Some players defected during the Cold War. Rogelio Álvarez, who debuted in MLB in 1960, was barred from continuing his professional career in the United States, and defected from Cuba through Mexico in 1963. Bárbaro Garbey left Cuba in the Mariel boatlift in 1980. After the fall of the Soviet Union in 1991, Cuba's economy struggled badly and faced severe repercussions from the embargo. Baseball players began to seek careers in MLB due to the high salaries. In 1991, René Arocha defected. He was followed by Rey Ordóñez in 1993. Rolando Arrojo defected during the 1996 Summer Olympics, which were held in the U.S. The Cuban government treats attempted defectors as disloyal, which led to increased defections. Orlando Hernández was loyal to Cuba, until he was banned from the national team following the defection of his half-brother, Liván.

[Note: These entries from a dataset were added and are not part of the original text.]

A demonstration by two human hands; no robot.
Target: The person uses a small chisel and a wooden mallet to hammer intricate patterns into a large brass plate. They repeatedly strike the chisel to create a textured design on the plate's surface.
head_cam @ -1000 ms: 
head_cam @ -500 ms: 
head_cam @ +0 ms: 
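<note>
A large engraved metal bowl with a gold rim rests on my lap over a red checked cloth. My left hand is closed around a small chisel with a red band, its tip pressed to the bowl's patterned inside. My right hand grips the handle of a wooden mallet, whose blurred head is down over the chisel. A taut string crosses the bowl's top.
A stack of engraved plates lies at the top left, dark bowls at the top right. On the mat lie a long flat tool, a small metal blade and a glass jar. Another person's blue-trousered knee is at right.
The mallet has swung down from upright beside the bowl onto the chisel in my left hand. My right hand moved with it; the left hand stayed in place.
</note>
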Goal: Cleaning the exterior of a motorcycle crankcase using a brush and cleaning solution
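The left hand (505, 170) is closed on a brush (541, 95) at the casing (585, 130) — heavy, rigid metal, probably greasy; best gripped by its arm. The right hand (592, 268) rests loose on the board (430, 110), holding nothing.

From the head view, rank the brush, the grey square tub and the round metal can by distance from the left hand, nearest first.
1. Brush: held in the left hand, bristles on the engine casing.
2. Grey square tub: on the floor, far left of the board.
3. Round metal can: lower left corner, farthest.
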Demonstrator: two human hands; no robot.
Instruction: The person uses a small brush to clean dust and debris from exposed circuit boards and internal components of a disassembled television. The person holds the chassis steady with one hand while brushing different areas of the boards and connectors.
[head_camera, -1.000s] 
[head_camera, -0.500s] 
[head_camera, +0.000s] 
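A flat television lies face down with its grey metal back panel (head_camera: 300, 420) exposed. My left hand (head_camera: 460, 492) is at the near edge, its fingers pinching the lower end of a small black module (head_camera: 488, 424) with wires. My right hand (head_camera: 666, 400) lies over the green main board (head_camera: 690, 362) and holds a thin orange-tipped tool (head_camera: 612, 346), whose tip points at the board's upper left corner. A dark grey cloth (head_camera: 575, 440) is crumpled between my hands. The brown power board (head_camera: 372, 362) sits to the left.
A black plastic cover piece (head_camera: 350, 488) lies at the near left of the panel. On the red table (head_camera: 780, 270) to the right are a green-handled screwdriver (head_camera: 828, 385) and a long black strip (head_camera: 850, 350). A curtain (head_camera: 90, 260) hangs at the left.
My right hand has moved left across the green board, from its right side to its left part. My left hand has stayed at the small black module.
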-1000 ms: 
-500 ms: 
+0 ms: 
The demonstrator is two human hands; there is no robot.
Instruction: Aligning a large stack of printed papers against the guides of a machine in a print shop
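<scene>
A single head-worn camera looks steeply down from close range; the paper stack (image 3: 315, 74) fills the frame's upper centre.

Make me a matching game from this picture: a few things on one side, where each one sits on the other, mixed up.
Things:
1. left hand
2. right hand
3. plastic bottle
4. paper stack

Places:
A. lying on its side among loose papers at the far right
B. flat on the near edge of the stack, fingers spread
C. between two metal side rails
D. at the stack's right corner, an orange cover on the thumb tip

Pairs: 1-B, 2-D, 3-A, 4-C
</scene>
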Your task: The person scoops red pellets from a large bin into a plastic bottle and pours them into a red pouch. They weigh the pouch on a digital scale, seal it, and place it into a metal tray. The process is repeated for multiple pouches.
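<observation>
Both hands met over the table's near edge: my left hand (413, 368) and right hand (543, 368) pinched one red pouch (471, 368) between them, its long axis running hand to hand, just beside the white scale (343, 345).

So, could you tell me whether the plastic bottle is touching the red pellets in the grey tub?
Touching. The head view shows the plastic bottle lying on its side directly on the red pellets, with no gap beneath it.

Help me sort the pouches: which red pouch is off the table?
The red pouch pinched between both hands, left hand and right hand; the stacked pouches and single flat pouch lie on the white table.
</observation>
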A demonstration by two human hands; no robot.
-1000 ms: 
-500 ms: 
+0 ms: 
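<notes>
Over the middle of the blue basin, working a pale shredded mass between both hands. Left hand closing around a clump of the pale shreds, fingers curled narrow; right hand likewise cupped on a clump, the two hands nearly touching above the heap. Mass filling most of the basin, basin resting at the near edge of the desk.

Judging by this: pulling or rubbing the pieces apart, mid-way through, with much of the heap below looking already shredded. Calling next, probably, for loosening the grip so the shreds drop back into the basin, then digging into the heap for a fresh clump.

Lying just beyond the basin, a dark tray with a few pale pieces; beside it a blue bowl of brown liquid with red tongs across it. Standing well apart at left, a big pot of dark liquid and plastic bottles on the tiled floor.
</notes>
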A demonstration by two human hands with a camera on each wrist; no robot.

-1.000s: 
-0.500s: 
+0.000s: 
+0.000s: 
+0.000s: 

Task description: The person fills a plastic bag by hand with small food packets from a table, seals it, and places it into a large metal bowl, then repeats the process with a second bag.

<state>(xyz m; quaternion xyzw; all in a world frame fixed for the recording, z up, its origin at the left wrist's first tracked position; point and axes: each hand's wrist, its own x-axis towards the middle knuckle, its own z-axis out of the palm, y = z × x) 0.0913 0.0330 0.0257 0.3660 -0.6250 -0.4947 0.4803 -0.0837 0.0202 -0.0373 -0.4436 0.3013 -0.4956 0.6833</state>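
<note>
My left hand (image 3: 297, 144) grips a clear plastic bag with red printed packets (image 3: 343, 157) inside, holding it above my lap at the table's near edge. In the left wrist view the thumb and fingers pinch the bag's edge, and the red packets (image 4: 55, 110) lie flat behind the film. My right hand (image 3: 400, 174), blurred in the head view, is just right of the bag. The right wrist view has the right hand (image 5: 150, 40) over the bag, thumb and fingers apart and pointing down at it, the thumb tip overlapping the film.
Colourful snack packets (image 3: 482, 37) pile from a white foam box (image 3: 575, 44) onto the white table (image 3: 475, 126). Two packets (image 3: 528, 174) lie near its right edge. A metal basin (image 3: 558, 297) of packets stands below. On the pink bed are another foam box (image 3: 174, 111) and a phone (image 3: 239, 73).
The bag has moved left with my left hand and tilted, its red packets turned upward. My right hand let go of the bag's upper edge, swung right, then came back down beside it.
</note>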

Players attempting to play in MLB often choose not to defect to the U.S. or Canada, because establishing residency there subjects them to the Major League Baseball draft. By defecting to another nation, they can be considered international free agents.

In 2008, Joe Kehoskie, a former baseball agent who represented several dozen Cuban players, told author Michael Lewis, "There’s at least half a billion dollars of baseball players in Cuba right now and probably a lot more." By the end of 2014, approximately 30 subsequent Cuban defectors had signed MLB contracts totaling just under $500 million.

The largest contract given to a Cuban defector was outfielder Rusney Castillo's seven-year contract with the Boston Red Sox, signed in 2014, worth $72.5 million. First baseman José Abreu signed a six-year contract worth $68 million with the Chicago White Sox in 2013. The largest contract given to a pitcher was the $32 million the New York Yankees gave to José Contreras in 2002, while the Cincinnati Reds signed Aroldis Chapman for $30.25 million in 2010.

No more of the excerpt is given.